Dr Johnson maintained that there was some good to be got out of every book, and similarly it may be argued that there is some good to be got out of every artistic theory. It was the peculiar distinction of Mr Nevinson to leave aside all the extravagances of Futurism and Cubism, and snatch from them the two things which helped him to render realistically a new world in a new way. The particlar good thing in the work of the Italian Futurists was their successful suggestion of movement. By a generous use of slanting lines in the composition,Mr Nevinson gave a vivid sense of movement and life to his early painting ‘Returning to the Trenches.’ His French soldiers, with packs on their backs, their bodies and rifles sloping in the direction in which they were marching, were not portrayed as they would be shown in a photograph: the aim here was not to portray a group of individual soldiers, but to express the onward rush of an advancing army, and this impression was vividly and irresistibly conveyed. Further, the use of straight lines and avoidance of curves—characteristics derived from Cubism—suggested that the movement was that of a vast machine rather than of a collection of human beings.
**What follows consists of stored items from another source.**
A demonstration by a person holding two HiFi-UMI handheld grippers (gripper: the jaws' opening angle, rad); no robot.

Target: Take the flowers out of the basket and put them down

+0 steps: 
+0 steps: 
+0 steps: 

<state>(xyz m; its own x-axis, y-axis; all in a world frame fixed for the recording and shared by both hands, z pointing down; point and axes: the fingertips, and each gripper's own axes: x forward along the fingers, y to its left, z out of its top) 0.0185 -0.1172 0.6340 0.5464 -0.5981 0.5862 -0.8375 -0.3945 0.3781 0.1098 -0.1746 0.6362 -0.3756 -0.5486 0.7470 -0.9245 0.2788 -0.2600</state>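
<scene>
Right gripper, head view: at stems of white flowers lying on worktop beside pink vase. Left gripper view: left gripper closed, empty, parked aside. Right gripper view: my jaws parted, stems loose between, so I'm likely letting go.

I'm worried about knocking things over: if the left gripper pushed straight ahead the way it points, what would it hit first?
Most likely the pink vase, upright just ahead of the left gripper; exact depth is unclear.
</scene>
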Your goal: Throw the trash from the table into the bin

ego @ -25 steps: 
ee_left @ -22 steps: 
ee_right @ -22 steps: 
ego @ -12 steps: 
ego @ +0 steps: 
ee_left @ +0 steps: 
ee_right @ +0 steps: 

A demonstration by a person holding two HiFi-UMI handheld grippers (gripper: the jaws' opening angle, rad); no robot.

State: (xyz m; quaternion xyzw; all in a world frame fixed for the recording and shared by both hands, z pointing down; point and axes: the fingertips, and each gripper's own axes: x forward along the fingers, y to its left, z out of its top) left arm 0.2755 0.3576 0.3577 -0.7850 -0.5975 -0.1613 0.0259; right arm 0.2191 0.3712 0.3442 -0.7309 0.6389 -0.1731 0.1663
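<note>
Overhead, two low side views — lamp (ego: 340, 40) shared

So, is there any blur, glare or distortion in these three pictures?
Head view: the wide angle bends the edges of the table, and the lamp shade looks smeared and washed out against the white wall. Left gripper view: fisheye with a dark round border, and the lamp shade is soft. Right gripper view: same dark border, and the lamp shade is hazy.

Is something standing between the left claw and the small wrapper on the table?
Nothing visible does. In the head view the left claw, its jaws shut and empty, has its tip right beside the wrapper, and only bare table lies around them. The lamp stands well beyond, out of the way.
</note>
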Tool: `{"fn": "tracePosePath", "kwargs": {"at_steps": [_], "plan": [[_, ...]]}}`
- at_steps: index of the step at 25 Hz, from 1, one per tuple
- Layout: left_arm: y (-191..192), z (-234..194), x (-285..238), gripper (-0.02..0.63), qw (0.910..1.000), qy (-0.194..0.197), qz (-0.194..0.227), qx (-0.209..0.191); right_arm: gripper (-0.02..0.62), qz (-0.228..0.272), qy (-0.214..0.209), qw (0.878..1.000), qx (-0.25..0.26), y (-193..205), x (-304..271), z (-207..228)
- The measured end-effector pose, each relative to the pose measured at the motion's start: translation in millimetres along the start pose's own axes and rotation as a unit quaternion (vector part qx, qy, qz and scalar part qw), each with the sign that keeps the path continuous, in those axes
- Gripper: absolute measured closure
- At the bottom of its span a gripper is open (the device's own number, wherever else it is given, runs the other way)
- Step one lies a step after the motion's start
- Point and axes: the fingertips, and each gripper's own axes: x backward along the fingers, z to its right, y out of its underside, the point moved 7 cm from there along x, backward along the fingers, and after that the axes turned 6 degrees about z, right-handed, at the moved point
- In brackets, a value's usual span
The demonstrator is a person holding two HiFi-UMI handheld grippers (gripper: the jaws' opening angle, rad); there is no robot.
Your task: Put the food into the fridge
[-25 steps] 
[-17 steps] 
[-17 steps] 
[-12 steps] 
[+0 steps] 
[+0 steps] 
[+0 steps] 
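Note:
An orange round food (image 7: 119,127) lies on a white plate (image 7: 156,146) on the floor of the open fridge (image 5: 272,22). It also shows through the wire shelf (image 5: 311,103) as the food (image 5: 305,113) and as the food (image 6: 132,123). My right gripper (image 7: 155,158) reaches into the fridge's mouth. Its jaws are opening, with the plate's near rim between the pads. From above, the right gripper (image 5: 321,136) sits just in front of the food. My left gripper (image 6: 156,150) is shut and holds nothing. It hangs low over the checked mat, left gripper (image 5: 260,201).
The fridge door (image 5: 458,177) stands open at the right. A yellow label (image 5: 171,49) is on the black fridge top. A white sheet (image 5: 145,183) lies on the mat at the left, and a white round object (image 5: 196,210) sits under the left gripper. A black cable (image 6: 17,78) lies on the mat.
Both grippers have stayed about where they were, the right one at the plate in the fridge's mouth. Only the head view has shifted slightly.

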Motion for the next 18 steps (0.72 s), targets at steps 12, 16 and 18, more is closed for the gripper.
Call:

The distinguished art critic, Mr A Clutton Brock, has pointed out in one of his essays that for fifty years or more a belief has been growing on us that man is a machine and ‘should be conscious of the fact that he is one.’ The popular play ‘R.U.R’ was an expression of this consciousness in dramatic form; in painting it was confessed by the Cubist method which, as Mr Clutton Brock has said,

does express, in the most direct way, the sense that in war man behaves like a machine or part of machine, that war is a process in which man is not treated as a human being but as an item in a great instrument of destruction, in which he ceases to be a person and is lost in a process. The cubist method, with its repetition and sharp distinction of planes, expresses this sense of a mechanical process better than any other way of representation.

Familiarity with the working of the ‘war machine’ prepared the mind of the public to accept that vision of the world as a complicated piece of mechanism which is the essence both of Cubism and Futurism. The War offered to the Cubists one of the few subjects which their technique was fitted to express, and the marvel is that this opportunity, missed by the French and Italian inventors of the new method, was seized upon with conspicuous success by a handful of almost unknown British artists.

From the first Mr Nevinson stood out from all previous painters of war by reason of his power in suggesting movement, and the implication in his pictures that modern war was not the affair of human individuals, but the creaking progress of a complicated machine. His remarkable painting of the interior of a hospital, ‘La Patrie’ now the property of Mr Arnold Bennett, is tragical in its intensity, but it is the tragedy of automata crushed and mangled in the revolutions of a pitiless machine. Other artists have painted the interiors of base-hospitals, pictures of men bandaged but smiling, and attended by a bevy of comely nurses, so that the spectator might imagine it was rather pleasant than otherwise to be wounded; but Mr Nevinson permits no falsifying of the facts; he shows us the reality of the thing, the broken débris of the war-machine, the pain and the suffering and, above all, the relative insignificance of the individual pawn in this mighty war game.